- [Exercise]
Find the lines below in which the string "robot" occurs. Copy each one.

(Provided data Opens)

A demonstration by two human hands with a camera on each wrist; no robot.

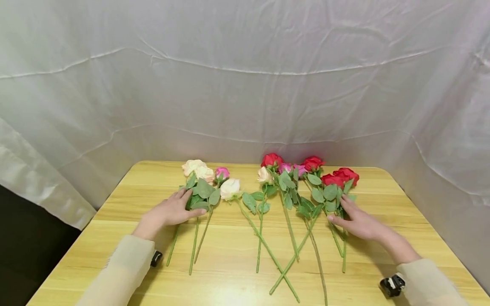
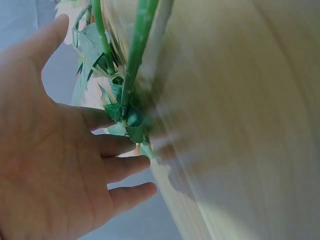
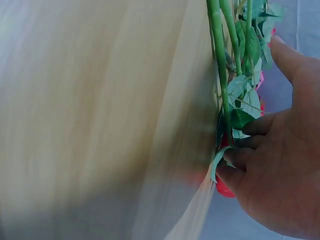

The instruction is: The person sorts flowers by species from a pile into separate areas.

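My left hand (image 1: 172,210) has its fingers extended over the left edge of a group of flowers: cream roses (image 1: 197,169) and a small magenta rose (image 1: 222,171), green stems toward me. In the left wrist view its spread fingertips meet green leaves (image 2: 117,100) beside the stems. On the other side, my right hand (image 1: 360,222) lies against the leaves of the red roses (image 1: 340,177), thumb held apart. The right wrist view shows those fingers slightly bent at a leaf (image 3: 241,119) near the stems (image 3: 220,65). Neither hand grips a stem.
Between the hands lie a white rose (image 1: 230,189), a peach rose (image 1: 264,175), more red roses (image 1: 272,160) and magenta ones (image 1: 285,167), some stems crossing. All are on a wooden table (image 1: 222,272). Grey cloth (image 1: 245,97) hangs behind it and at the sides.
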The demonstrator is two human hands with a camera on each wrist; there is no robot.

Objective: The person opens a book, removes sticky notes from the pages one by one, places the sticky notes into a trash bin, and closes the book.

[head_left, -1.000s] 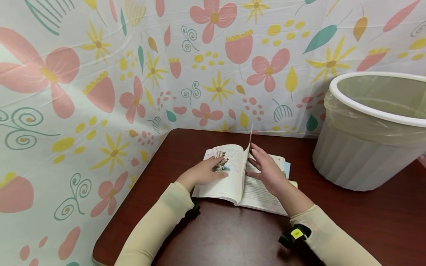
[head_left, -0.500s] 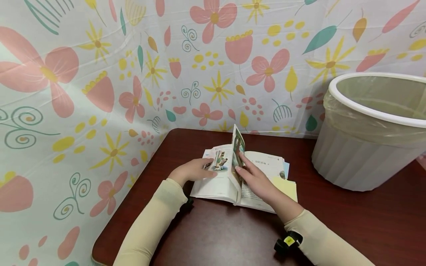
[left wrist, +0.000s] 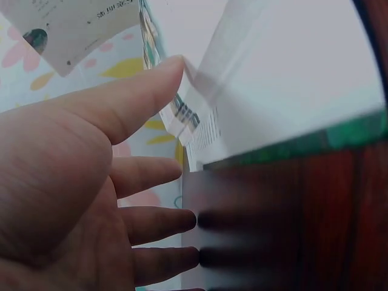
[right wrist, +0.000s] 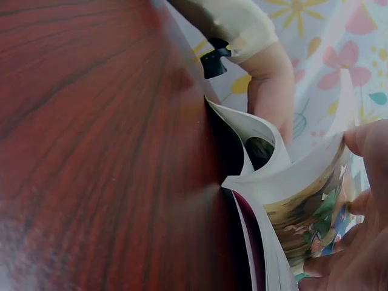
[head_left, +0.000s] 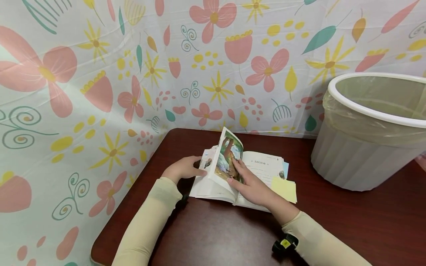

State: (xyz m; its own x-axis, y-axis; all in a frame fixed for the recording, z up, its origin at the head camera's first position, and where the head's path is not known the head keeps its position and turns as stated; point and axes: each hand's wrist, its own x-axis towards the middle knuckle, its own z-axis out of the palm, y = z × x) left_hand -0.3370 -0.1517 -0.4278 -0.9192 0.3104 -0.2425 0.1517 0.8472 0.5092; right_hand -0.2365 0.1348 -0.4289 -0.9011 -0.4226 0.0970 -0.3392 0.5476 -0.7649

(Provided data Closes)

- [The completed task]
A demonstration by two human hands with a camera on each wrist; no robot.
The demonstrator is two human hands with a camera on each wrist; there is no robot.

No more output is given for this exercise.